Come mai le recensioni non parlano mai di voi come categoria di professionisti del teatro?
Un’ idea me la sono fatta proprio qua in Accademia: penso che il critico dovrebbe conoscere bene la materia e talvolta non ne ha le competenze; bisogna avere una sensibilità particolare, una cultura visiva e anche specifica del settore. Alcuni ne parlano genericamente, altri usano pochi aggettivi non sempre appropriati, tutti gli altri liquidano l’argomento.
Come è stato il lavoro sulla Bisbetica domata con Končalovskij?
E’ stato un lavoro difficile, perché mentre io adotto un sistema abbastanza ordinato, con un progetto che una volta approvato può avere solo qualche modificazione, lui concepisce lo spettacolo come un continuo work in progress. Non ha mai voluto veramente “definire” ma continuare a ricercare…il lavoro non aveva margini, c’erano sempre nuove ipotesi, e questo ha creato un po’ di fatica, ma che dire…. È un grande regista e ha rovistato nel cervello alcuni materiali …..e questi materiali eravamo noi! Attori, scenografi, costumisti! Abbiamo iniziato il lavoro e di quello che noi gli offrivamo lui ha scelto una gamma di note che continuamente cambiava…Per il sistema nostro, italiano, questo è disorientante ma il risultato effettivamente, c’è stato. Gli input che ci aveva dato nella ricerca erano importanti, concatenati, e alla fine tutto si è inanellato e la regia ha espresso un giusto equilibrio nella scelta di una immagine precisa, netta, con un’ambientazione da Ruggenti Anni Venti.
Con De Fusco per Antonio e Cleopatra invece?

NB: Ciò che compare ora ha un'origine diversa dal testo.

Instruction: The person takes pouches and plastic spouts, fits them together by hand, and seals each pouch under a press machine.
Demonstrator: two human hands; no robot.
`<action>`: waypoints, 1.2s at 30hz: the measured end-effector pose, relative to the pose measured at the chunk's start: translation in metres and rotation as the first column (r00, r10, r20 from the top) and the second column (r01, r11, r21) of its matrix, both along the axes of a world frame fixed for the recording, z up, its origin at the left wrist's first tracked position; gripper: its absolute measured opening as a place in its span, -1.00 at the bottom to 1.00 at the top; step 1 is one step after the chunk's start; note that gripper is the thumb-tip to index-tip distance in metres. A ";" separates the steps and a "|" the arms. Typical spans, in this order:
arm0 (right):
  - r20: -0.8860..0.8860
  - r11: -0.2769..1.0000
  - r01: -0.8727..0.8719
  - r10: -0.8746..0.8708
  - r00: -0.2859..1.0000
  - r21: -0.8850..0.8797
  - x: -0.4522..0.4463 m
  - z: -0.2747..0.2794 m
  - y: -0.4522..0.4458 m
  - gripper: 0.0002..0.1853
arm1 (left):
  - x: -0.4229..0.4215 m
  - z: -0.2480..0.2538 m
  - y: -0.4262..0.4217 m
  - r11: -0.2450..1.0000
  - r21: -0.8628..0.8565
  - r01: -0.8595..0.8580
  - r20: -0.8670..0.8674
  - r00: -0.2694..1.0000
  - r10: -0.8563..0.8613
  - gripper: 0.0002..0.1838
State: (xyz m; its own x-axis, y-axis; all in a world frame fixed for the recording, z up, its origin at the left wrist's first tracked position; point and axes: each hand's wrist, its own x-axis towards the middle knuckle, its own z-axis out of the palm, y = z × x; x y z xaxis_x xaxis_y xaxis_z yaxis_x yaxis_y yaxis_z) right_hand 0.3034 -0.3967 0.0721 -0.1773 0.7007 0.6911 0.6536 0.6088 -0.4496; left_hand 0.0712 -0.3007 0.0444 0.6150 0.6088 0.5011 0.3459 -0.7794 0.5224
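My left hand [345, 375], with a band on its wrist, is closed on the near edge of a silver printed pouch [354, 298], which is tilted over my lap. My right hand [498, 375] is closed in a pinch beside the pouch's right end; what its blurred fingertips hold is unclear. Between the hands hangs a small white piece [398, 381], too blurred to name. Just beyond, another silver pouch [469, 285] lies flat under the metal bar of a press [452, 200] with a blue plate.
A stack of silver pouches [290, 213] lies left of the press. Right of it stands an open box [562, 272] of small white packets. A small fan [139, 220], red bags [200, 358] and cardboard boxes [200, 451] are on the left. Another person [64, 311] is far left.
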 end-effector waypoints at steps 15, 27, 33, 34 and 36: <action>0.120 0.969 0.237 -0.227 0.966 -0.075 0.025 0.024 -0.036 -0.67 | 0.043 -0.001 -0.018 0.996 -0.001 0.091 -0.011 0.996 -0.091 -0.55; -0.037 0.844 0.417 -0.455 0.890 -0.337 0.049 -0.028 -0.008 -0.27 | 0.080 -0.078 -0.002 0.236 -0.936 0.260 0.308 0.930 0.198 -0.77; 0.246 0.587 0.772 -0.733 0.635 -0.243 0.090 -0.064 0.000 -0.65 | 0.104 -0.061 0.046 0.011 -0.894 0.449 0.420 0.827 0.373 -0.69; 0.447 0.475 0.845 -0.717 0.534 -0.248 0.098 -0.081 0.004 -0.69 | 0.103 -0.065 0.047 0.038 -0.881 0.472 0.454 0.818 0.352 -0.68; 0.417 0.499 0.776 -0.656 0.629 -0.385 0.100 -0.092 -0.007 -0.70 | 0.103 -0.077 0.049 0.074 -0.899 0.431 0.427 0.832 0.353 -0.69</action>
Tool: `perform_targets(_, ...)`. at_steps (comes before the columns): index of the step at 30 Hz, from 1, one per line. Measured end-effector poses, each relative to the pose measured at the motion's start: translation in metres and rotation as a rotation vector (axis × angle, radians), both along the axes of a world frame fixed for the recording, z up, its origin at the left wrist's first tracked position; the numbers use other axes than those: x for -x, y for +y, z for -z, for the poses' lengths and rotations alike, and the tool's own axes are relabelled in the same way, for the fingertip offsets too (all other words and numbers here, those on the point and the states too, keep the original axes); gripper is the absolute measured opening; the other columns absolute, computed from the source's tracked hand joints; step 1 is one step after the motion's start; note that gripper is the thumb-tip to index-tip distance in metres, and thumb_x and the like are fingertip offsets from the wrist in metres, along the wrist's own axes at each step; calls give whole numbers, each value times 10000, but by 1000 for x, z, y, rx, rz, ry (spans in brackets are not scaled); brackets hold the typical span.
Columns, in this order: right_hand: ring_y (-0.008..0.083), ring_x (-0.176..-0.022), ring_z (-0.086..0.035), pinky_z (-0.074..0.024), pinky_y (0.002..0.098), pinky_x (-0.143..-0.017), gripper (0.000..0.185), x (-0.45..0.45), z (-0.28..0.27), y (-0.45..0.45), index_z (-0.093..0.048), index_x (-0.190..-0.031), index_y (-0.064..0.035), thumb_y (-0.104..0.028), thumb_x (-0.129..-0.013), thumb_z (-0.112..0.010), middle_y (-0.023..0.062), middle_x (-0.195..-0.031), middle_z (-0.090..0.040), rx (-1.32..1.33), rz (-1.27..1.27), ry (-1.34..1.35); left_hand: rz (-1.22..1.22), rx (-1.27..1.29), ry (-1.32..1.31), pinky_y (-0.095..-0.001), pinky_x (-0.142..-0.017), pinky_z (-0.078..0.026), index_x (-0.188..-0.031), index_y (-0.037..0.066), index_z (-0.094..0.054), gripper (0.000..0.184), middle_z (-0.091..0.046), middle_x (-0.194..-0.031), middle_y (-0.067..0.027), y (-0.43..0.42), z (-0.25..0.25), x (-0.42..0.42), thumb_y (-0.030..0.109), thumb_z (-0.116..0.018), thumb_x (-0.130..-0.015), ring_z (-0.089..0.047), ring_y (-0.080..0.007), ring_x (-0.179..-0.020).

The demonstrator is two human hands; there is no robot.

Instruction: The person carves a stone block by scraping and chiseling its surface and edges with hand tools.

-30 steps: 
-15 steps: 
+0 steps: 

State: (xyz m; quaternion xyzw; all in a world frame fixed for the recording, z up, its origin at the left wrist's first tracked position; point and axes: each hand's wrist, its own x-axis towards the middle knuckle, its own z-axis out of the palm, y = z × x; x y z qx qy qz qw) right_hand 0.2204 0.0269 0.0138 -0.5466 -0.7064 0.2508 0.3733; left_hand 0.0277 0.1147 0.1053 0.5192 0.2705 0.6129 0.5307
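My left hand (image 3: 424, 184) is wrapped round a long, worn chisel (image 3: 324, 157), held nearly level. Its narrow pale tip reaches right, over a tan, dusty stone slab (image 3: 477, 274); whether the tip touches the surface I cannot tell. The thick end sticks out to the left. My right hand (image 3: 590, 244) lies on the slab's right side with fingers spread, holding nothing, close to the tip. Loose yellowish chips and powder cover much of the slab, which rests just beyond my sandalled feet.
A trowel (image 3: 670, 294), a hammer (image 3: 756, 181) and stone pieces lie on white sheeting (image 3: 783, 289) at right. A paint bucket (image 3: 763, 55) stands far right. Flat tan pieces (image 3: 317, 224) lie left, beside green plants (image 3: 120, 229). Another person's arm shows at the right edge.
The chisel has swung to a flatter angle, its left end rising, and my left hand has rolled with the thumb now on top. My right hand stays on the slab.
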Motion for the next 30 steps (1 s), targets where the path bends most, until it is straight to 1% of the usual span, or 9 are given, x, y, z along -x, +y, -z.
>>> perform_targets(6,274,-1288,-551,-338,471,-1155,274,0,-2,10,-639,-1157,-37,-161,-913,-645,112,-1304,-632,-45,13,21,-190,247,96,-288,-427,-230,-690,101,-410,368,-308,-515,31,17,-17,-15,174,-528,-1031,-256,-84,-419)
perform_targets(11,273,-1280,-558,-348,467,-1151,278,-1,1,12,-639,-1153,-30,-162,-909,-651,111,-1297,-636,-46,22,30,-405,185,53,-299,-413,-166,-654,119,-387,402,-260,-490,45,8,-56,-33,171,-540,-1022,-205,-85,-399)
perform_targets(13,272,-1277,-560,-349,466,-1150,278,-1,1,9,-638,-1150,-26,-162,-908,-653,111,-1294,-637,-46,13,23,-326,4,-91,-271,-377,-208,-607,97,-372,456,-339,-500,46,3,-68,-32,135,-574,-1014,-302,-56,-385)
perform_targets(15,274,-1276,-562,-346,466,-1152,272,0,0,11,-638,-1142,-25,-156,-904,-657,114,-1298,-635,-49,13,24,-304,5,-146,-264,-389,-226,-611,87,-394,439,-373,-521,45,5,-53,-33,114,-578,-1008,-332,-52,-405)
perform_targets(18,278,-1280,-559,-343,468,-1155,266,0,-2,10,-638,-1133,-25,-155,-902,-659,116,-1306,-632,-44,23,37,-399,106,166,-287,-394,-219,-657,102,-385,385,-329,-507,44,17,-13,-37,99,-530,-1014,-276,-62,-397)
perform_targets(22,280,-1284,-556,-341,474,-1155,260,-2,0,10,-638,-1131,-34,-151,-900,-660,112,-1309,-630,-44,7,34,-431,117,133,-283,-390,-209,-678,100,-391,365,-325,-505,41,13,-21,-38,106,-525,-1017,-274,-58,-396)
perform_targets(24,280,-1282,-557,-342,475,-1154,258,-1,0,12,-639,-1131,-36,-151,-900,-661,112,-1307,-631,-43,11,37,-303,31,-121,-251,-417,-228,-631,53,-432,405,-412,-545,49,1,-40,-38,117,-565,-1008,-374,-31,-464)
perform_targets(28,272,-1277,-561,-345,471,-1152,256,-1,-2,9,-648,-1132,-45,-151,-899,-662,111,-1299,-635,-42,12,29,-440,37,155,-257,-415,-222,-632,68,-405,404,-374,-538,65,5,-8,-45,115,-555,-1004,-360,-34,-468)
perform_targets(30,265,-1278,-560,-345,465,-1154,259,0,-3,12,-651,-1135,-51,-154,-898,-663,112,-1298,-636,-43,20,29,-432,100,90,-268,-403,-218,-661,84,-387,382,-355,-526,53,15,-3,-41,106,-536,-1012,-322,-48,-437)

E’ stato un lavoro più libero, si è lavorato su un concetto che mi ha richiesto espressamente De Fusco sin dall’inizio, su una essenza, un’ idea: rievocare delle figure antiche, romane, che sono esistenti nella nostra memoria: Antonio e Cleopatra vivono con noi da sempre, li abbiamo nella mente! E l’altra indicazione precisa era quella di “invitarli” in uno spazio completamente nero. Così apparivano, erano apparizioni, come fantasmi di loro stessi! E’ la celebrazione di una stessa storia che viene ogni volta rimessa in scena. L’idea centrale quindi, era quella di far apparire i personaggi dal nero, solo bagnati dalla luce. Il concetto era semplice ma doveva riuscire sulla scena, dovevamo arrivare a un risultato eccellente di luminosità e tenebra. Così abbiamo lavorato su volumi neri, sui corpi, corpi-scultura ottenuti tramite protesi scultoree che dovevano essere agibili, non rigide. Nel progettare queste protesi abbiamo tenuto conto della mobilità dell’attore. Una volta lavorato sul nero e su queste superfici sculturoree, per poter dare l’effetto di bagno di luce le ho dipinte, ho dipinto a mano i corpi col pennello. Qua sono stata proprio sfacciata, c’è stato un iperutilizzo di materiali teatrali, scultorei, pittorici!
Di cosa erano fatte le protesi?
Di uno speciale materiale plastico, suddiviso in una miriade di piccole superfici snodate. Non era un problema per gli attori indossare un costume così spettacolare, era di una comodità straordinaria, morbido, tanto che il regista li ha invitati a stare su una scenografia con un muro nero con livello di verticalità altissimo che dovevano affrontare e non avrebbero potuto farlo con un costume scomodo o rigido. Non hanno avuto problemi.
Progetti futuri?
Una regia con Marco Sciaccaluga per il Teatro Stabile di Genova in collaborazione con il Napoli Teatro Festival per Il sindaco del rione Sanità di Eduardo De Filippo. Debutta quest’estate, a giugno.